**Exercise instructions**: Using the listing below, copy exactly the lines from the one containing "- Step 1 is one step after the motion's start" to the one containing "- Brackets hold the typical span", both lines included, and no others.

============

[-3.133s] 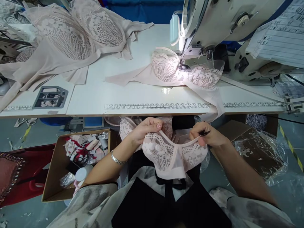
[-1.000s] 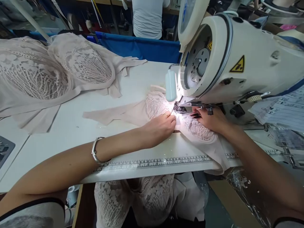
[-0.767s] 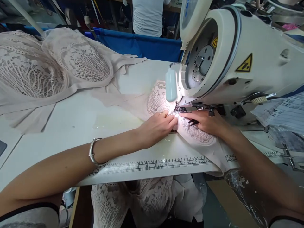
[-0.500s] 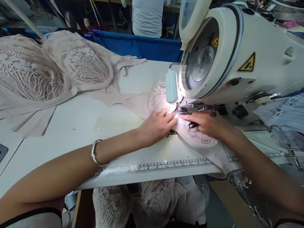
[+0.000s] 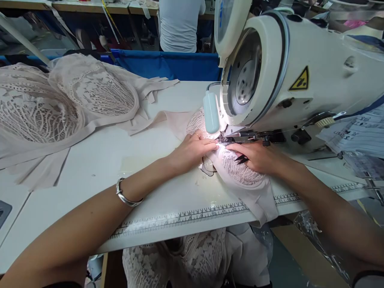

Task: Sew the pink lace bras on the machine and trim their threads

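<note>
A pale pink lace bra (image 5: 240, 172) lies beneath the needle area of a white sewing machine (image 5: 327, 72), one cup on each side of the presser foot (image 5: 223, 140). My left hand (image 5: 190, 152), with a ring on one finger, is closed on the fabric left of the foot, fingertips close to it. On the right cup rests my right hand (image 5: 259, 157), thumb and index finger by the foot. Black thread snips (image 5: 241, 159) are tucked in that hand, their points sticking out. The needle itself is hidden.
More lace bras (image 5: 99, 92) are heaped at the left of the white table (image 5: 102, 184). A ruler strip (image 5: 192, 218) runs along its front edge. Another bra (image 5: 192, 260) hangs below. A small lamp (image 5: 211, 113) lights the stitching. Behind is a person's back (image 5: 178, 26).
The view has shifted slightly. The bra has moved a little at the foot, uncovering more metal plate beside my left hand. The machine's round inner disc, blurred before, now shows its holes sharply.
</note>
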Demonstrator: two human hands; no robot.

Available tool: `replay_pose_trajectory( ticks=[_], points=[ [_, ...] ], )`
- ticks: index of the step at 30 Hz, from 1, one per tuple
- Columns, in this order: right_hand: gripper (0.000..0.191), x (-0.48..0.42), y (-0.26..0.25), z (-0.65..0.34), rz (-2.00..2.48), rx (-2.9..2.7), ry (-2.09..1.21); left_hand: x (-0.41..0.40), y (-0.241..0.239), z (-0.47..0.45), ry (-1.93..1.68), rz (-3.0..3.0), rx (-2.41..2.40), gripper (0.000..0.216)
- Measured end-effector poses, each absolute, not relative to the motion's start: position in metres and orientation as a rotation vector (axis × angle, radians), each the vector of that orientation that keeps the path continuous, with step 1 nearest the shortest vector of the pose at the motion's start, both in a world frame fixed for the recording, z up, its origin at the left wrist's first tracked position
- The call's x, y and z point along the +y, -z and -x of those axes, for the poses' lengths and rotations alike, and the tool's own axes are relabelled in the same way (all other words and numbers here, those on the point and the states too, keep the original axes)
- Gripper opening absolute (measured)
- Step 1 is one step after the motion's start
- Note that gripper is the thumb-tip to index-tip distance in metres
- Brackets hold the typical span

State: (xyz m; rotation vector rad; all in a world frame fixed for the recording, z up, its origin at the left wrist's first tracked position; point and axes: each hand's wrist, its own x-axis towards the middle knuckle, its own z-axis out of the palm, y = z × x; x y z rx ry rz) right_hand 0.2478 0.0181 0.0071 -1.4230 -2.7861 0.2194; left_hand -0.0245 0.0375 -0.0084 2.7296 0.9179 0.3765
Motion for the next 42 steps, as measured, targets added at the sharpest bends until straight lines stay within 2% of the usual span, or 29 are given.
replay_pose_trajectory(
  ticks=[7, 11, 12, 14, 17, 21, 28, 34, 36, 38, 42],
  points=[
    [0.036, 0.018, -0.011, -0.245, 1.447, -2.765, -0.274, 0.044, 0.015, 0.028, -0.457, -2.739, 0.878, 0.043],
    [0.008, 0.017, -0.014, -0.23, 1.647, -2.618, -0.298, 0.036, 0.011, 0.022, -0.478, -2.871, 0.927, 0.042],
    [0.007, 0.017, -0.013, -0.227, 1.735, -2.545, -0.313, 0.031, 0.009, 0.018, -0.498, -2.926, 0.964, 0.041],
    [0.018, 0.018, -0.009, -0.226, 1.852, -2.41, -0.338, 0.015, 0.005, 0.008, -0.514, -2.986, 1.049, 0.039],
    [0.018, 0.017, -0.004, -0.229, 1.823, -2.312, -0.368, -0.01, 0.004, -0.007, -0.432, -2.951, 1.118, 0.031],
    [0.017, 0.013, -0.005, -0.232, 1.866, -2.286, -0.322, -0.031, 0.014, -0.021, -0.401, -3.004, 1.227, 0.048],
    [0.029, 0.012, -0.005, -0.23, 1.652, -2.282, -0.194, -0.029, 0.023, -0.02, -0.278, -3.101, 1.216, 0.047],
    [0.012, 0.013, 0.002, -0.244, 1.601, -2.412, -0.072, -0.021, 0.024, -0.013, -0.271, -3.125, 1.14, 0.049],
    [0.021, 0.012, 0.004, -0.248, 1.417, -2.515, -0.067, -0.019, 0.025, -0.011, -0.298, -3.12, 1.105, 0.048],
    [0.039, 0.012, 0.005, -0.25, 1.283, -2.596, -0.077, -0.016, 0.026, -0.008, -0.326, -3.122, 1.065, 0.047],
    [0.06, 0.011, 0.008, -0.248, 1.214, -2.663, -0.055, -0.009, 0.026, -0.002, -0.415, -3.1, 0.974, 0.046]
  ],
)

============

**Written response**:
- Step 1 is one step after the motion's start
- Note that gripper is the thumb-tip to index-tip distance in metres
- Brackets hold the typical span

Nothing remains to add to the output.